TASK STATEMENT —
The response must consist of the lines below from the one with "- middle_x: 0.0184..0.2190" through the one with "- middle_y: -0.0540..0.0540", exactly as they appear and with both ends kept.

===== DATA RECORDS =====

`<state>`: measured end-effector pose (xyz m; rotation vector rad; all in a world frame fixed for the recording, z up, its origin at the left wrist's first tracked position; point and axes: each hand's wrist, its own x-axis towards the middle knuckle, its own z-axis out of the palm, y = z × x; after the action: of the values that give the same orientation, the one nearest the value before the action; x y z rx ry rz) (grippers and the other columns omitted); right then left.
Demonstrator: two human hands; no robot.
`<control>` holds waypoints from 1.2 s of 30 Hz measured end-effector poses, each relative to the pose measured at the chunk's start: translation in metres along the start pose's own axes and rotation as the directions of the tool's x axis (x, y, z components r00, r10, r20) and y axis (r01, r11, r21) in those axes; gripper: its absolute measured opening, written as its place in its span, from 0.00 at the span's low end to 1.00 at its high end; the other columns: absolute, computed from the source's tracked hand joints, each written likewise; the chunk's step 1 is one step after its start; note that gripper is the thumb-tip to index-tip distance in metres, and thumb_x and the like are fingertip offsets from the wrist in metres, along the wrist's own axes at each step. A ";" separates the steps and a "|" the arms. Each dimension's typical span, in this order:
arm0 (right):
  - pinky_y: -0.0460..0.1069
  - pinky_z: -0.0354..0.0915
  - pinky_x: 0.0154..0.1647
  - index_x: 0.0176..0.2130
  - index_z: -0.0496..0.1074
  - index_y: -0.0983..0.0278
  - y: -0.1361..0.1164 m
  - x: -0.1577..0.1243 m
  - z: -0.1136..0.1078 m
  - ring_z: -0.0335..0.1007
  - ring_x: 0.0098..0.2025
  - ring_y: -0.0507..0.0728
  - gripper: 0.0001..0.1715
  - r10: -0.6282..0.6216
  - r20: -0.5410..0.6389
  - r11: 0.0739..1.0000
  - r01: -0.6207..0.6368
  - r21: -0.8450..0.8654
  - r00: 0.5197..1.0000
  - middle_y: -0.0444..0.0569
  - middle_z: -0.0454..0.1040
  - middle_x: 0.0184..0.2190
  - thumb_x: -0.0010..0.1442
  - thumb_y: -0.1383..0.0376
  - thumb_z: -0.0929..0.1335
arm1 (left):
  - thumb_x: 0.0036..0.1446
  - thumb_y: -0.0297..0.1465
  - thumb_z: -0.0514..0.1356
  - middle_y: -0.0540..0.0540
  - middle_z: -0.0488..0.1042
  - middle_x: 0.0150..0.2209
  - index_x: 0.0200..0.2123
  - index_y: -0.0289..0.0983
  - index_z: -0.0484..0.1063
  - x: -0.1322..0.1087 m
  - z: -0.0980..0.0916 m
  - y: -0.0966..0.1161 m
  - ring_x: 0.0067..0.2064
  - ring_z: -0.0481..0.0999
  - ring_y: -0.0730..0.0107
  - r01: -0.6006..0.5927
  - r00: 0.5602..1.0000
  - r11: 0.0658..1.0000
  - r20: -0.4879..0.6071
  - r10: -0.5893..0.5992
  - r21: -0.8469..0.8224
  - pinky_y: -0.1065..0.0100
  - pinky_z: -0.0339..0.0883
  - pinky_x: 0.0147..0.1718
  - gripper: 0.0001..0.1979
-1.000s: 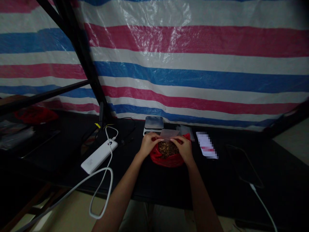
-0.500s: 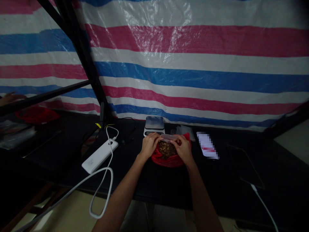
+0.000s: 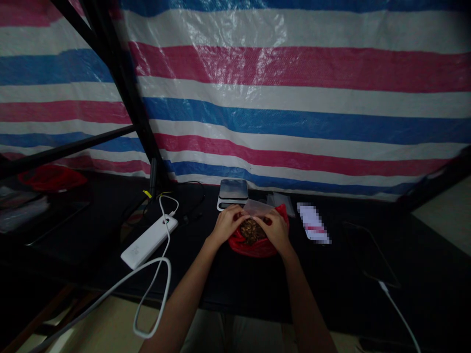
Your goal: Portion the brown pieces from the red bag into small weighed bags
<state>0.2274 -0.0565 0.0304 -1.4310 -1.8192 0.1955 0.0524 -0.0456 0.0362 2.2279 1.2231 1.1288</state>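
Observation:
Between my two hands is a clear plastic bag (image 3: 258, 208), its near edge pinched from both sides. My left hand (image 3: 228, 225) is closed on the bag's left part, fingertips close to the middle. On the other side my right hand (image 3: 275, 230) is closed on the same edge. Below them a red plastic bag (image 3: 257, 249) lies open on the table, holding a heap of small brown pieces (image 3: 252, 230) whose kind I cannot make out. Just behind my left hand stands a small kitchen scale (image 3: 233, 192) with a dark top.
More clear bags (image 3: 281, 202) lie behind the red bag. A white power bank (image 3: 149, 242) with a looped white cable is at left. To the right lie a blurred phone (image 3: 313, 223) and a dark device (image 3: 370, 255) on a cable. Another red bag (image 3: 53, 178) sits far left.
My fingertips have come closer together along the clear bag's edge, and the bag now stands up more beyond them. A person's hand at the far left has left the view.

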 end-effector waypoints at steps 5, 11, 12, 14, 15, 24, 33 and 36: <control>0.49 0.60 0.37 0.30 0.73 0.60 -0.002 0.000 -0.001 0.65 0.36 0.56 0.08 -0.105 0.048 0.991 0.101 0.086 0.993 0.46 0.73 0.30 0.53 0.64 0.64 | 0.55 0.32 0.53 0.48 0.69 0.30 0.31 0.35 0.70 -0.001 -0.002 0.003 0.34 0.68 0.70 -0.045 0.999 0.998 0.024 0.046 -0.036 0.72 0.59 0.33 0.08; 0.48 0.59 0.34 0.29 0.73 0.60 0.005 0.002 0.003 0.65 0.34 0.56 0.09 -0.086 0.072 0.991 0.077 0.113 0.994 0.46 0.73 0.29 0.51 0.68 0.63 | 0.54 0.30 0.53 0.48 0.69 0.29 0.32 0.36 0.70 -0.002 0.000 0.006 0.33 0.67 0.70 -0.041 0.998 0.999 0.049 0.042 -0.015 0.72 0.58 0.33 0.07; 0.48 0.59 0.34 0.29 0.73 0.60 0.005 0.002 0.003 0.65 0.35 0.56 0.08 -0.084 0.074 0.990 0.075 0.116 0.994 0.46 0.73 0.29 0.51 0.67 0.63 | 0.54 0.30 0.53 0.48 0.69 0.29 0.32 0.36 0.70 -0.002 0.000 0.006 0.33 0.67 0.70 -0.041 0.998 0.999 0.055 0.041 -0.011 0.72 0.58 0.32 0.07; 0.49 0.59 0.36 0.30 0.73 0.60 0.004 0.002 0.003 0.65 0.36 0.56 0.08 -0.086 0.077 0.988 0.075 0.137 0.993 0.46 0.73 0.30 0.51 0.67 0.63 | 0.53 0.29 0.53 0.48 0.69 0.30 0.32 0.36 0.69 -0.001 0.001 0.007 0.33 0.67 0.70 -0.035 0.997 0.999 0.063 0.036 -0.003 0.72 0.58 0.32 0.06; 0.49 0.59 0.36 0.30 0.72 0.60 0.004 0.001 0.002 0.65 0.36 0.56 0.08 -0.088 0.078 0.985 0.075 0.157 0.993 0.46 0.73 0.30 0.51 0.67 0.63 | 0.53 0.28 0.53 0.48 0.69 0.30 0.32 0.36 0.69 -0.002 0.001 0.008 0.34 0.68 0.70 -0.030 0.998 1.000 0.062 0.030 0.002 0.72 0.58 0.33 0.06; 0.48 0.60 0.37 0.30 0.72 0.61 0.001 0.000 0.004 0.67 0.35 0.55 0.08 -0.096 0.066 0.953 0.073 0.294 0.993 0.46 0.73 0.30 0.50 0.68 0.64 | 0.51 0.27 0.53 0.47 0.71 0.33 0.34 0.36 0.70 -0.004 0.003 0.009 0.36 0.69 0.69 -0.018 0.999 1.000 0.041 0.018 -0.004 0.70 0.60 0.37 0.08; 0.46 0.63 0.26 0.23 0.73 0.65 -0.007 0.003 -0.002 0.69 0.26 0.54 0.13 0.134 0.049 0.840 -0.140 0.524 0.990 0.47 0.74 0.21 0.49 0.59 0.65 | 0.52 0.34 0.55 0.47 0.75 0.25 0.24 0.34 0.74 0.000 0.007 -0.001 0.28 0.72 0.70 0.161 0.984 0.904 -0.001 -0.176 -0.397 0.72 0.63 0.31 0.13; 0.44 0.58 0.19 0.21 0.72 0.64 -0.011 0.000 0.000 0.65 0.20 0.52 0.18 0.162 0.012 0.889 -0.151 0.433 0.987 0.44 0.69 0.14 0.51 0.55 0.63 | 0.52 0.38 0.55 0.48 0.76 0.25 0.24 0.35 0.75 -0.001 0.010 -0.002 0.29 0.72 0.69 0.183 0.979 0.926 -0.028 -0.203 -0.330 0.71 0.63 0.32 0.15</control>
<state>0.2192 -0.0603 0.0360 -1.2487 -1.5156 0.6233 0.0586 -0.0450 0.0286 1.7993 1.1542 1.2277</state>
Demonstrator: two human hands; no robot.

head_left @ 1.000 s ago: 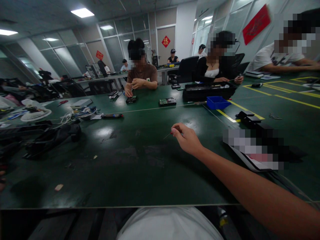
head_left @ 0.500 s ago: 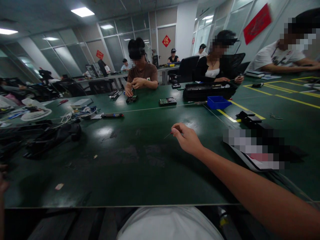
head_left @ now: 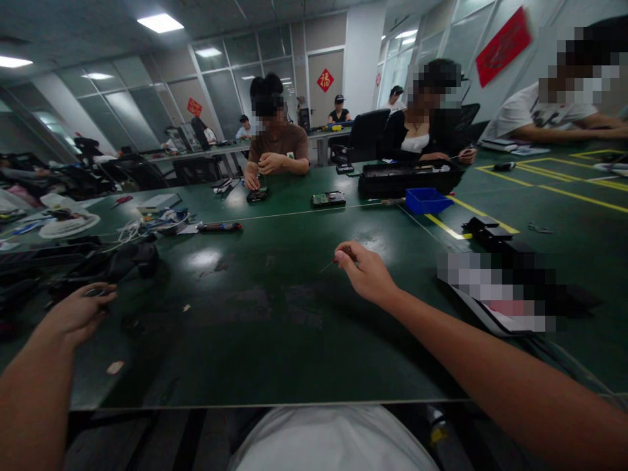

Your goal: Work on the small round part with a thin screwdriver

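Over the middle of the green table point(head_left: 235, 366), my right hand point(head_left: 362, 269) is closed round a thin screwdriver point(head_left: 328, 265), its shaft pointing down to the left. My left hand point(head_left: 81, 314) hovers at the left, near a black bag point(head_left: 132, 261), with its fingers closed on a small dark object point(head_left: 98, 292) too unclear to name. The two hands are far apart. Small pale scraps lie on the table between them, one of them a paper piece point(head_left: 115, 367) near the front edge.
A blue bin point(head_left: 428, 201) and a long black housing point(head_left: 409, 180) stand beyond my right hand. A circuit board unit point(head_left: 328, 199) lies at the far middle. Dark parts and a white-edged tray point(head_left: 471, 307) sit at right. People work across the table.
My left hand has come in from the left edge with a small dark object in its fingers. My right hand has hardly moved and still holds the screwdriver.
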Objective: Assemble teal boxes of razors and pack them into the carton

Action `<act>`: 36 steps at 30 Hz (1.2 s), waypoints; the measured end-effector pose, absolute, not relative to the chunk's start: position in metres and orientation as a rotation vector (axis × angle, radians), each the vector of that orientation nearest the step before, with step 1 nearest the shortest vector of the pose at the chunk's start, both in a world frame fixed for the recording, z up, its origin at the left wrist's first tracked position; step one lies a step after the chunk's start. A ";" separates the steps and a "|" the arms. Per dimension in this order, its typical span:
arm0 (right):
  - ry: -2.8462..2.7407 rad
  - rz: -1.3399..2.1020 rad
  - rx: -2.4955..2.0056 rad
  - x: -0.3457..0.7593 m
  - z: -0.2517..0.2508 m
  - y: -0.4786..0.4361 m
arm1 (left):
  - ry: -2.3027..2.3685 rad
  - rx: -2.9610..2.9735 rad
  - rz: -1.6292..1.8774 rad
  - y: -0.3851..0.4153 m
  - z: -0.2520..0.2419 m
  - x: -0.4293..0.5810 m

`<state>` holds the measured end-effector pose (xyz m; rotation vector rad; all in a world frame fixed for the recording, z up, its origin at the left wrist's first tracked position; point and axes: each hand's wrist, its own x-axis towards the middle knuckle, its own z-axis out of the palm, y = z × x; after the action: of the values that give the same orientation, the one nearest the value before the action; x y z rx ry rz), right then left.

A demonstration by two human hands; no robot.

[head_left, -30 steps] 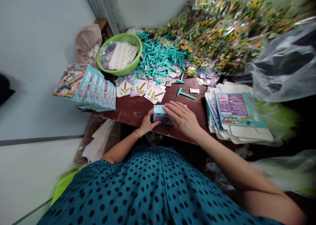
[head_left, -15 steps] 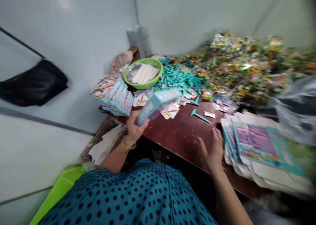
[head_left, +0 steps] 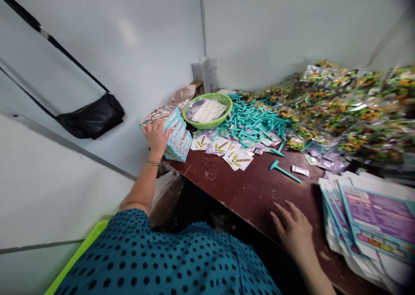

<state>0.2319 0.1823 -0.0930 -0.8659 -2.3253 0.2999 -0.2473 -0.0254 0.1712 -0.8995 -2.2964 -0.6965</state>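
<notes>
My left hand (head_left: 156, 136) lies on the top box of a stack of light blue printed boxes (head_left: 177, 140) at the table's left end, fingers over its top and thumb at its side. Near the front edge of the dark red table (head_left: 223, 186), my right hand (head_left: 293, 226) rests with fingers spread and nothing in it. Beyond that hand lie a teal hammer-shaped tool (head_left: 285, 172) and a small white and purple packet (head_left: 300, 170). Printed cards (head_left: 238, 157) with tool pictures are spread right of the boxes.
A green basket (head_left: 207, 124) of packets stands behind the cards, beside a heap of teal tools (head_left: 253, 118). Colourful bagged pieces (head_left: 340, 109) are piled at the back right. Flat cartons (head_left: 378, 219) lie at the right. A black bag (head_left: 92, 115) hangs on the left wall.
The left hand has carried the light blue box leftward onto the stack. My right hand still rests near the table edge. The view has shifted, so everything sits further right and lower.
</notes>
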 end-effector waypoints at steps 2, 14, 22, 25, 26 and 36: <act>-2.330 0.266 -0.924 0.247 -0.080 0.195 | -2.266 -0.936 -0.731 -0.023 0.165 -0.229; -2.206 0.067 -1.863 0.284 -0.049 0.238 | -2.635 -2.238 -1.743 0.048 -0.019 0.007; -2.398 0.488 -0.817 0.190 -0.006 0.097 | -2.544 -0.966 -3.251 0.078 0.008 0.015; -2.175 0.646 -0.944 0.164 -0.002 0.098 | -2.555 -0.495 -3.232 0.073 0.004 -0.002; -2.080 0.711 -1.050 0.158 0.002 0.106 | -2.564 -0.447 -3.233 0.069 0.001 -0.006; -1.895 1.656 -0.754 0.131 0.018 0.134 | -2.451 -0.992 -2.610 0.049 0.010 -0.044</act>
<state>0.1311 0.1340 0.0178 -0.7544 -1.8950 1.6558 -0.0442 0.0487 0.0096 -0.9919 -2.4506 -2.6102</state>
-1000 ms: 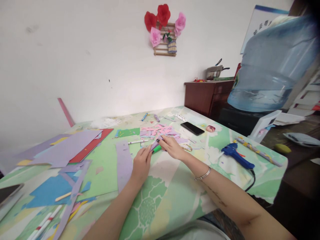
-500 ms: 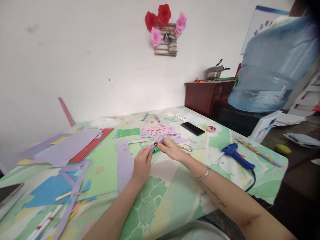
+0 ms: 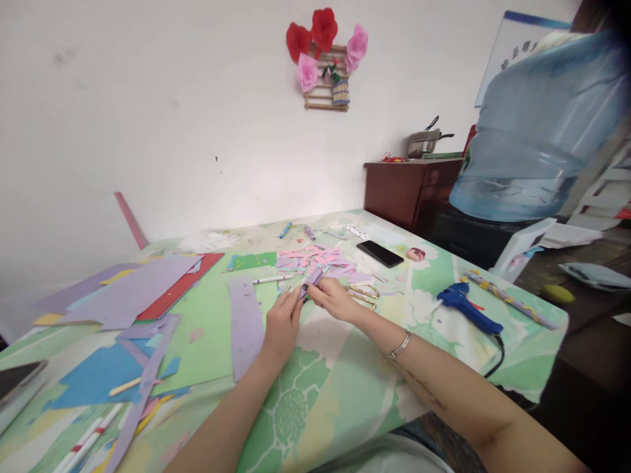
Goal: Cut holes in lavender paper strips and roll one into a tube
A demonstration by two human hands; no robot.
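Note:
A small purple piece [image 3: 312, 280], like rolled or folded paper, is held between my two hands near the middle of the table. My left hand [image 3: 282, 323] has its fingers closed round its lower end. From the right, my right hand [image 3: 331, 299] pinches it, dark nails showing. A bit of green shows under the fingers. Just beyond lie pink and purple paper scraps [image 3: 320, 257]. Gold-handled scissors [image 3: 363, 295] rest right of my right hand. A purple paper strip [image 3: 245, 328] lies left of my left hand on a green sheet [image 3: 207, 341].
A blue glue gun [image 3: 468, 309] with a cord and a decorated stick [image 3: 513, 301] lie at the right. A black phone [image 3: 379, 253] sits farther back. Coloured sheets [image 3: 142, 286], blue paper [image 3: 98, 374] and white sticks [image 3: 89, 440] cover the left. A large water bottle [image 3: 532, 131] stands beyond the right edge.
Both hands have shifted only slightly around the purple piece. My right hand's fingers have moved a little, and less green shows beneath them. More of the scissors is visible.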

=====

SOLVED PROBLEM —
  - middle_x: 0.0184..0.2190
  - thumb_x: -0.0010..0.1442
  - thumb_y: -0.1383..0.0376
  - thumb_z: -0.0929..0.1335
arm1 (left):
  - thumb_x: 0.0036..0.1446
  - thumb_y: -0.0297..0.1465
  - thumb_z: -0.0514..0.1356
  - middle_y: -0.0540..0.0540

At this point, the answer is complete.